Total loans were $3.76 billion at June 30, 2022, up $30.4 million, or 0.8%, from March 31, 2022, and up $131.9 million, or 3.6%, from June 30, 2021.

  • Commercial business loans totaled $611.1 million, down $14.0 million, or 2.2%, from March 31, 2022, and down $120.1 million, or 16.4%, from June 30, 2021. Declines were driven by the forgiveness or repayment of PPP loans. PPP loans net of deferred fees are included in commercial business loans and were $8.9 million at June 30, 2022, $31.4 million at March 31, 2022, and $171.9 million at June 30, 2021. Accordingly, commercial business loans excluding the impact of PPP loans increased 1.4% from March 31, 2022, and increased 7.7% from June 30, 2021.
  • Commercial mortgage loans totaled $1.45 billion, up $13.4 million, or 0.9%, from March 31, 2022, and up $132.7 million, or 10.1%, from June 30, 2021.
  • Residential real estate loans totaled $574.8 million, down $111 thousand from March 31, 2022, and down $15.5 million, or 2.6%, from June 30, 2021.
  • Consumer indirect loans totaled $1.04 billion, up $31.8 million, or 3.2%, from March 31, 2022, and up $140.2 million, or 15.6%, from June 30, 2021.

Total loans, excluding PPP loans net of deferred fees, were $3.76 billion at June 30, 2022, up $52.9 million, or 1.4%, from March 31, 2022, and up $294.9 million, or 8.5%, from June 30, 2021.

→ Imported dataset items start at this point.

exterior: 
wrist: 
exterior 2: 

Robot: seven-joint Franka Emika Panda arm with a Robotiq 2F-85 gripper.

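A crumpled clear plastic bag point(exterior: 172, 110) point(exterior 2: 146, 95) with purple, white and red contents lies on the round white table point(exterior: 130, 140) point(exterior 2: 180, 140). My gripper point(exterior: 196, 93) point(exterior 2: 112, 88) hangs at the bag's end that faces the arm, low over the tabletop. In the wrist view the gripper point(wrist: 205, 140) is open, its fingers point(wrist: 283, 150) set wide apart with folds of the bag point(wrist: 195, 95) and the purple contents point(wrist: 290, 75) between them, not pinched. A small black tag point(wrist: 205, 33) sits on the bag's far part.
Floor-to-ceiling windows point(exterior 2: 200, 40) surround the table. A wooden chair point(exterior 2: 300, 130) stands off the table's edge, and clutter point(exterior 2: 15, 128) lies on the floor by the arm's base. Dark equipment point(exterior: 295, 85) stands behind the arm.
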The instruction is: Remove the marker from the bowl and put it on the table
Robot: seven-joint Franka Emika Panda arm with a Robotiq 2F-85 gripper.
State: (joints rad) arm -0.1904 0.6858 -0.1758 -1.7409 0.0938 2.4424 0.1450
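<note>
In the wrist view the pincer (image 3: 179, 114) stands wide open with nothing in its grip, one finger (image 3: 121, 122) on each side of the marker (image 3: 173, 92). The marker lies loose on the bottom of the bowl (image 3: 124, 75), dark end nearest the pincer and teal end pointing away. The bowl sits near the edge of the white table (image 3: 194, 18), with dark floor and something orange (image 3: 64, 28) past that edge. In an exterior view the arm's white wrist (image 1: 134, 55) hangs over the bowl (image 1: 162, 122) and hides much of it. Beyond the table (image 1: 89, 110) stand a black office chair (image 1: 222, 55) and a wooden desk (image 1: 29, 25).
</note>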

Total deposits were $4.82 billion at June 30, 2022, $182.4 million lower than March 31, 2022, and $161.3 million higher than June 30, 2021. The decrease from March 31, 2022, was primarily the result of a seasonal decrease in public deposits and a decrease in reciprocal deposits, partially offset by increases in non-public and brokered deposits. The increase from June 30, 2021, was the result of increases in public, non-public and brokered deposits, partially offset by a decrease in reciprocal deposits. Public deposit balances represented 21% of total deposits at June 30, 2022, compared to 26% at March 31, 2022, and 21% at June 30, 2021.

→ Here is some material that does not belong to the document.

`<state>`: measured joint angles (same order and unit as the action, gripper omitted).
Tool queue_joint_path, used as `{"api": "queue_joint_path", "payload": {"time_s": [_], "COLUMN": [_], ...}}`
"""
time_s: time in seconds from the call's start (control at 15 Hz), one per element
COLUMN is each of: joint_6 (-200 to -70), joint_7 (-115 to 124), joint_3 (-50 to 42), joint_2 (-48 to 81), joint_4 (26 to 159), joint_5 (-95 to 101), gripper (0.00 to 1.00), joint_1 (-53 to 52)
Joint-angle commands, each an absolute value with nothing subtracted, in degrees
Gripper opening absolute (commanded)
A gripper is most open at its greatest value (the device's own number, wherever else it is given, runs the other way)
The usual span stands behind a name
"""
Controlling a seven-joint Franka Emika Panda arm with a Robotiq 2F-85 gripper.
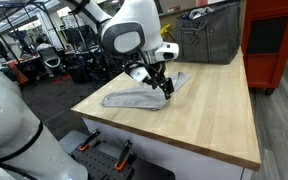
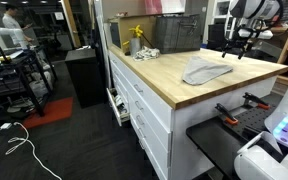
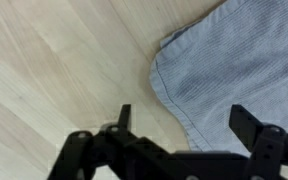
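Above the wooden table (image 1: 214, 120), hovering close over a grey cloth (image 1: 134, 97), with the claw (image 1: 162, 88) spread wide and gripping nothing. Showing, in an exterior view, that cloth (image 2: 206, 70) lying loosely spread and a little rumpled on the bare wood towards 1 end of the table (image 2: 164, 75), well apart from the grey bin (image 1: 209, 35) at the back.

Straddling the cloth's rounded hem in the wrist view: 1 of the 2 fingers (image 3: 124, 118) hanging over bare wood just beside the hem, the other hanging over the fabric (image 3: 234, 70) itself.

Looking, as a judgement only, like the approach to a pinch at that hem. Doing it well probably meaning:

- lowering straight down without drifting sideways off the edge
- holding the wrist level, so both fingertips are arriving at the wood together
- slowing near the surface and touching rather than pressing hard into the table
- closing only with the hem sitting squarely between the 2 fingers

Bearing in mind thin fabric slipping out of a shallow pinch, so aiming for a small fold of cloth rather than the bare edge. Checking the hold by lifting gently, not jerking.
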<state>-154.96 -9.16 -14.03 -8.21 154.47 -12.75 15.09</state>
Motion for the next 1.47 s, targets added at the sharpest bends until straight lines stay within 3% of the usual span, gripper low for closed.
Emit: {"api": "queue_joint_path", "payload": {"time_s": [0.0, 0.8, 0.93, 1.4], "joint_6": [-151.33, -150.78, -150.53, -150.91], "joint_7": [-5.68, 1.27, 1.98, 5.0], "joint_3": [-13.87, -13.71, -13.86, -14.72], "joint_2": [-7.45, 2.09, 3.36, 4.24], "joint_4": [153.24, 147.85, 146.97, 146.08], "joint_5": [-10.19, -10.5, -10.32, -8.26], "gripper": [1.0, 1.0, 0.74, 0.21], "joint_1": [14.08, 13.16, 13.33, 13.58]}}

Short-term borrowings were $109.0 million at June 30, 2022, compared to $0 at both March 31, 2022, and June 30, 2021. Short-term borrowings and brokered deposits have historically been utilized to manage the seasonality of public deposits. $50.0 million of the short-term borrowings balance is designated as a cash-flow hedge, which became effective in April 2022 at a fixed rate of 0.79%.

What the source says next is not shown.